Effective email marketing begins with list segmentation.
According to a MarketingSherpa study, 61% of B2C email marketers have seen favorable results delivering content relevant to specific audience segments.
Creating niche content for niche segments of your list isn’t easy. Question #1: Do you even segment your list? If not, here are some tips.
Email List Segmentation Best Practices
- Use your email sign-up forms to collect user-preferences and profile data.
- Focus on behavioral segmentation (What types of products do you like? What content formats do you prefer? Etc.) vs demographic data (age, sex, income, etc.) Research has shown that, in many cases, behavioral targeting has a higher conversion rate.
- Don’t overwhelm users. Ask a few questions when they sign up. Follow up later with an “Updating Your Profile” email, maybe even via autoresponder.
- Segment on past behavior as well as user input. Users who opened your last email are one list, users who didn’t are another. Users who clicked on a link in your last email message are another segment altogether. Clicks, pageviews, and purchases are all part of a user’s data, and make for useful email list segmentation points.

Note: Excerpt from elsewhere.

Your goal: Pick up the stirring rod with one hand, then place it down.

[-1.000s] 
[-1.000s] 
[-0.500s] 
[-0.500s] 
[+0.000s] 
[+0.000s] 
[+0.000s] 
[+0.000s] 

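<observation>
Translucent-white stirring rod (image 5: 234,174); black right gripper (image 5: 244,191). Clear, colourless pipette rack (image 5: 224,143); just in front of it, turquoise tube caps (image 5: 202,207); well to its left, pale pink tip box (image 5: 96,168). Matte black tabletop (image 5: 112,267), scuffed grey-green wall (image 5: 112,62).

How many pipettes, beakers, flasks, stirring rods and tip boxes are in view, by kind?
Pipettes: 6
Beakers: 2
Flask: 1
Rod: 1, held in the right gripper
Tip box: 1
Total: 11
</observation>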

Creating Relevant Content for Niche Segments
- Ask them. Seriously. Is there a better way to determine what content a subset of your subscribers wants?
- Speak their language, but don’t imitate their voice. Attempting to sound too much like the segment you’re speaking to comes across as contrived and intrusive.
- Listen. This old-but-reliable advice holds up. Social media monitoring tools make it easier than ever to detect an emerging information need.
- Remember to include a call-to-action. It always amazes me when a marketer forgets to include a call-to-action, or buries it deep in a message.
- Create custom landing pages. If you go to the trouble to segment your list and to create targeted ad/email copy, why would you drive all your cattle customers to the same generic landing page? Make your landing pages personal, relevant, social-ready — and targeted!
Outsourcing Content Creation for Targeted Lists
Your marketing department took a hit in the recession, didn’t it? Where once you had a marketing team, now you have a marketing person. Or worse yet, you’re doing it all yourself. You need help. But where do you turn?
Outsourcing PR and marketing is a good way to create the steady flow of content you need. If you’re smart, you repurpose content for email, presentations, a blog and other social media outposts. If you’re going to invest in anything, investing in high-quality, creative, relevant content is a good place to start.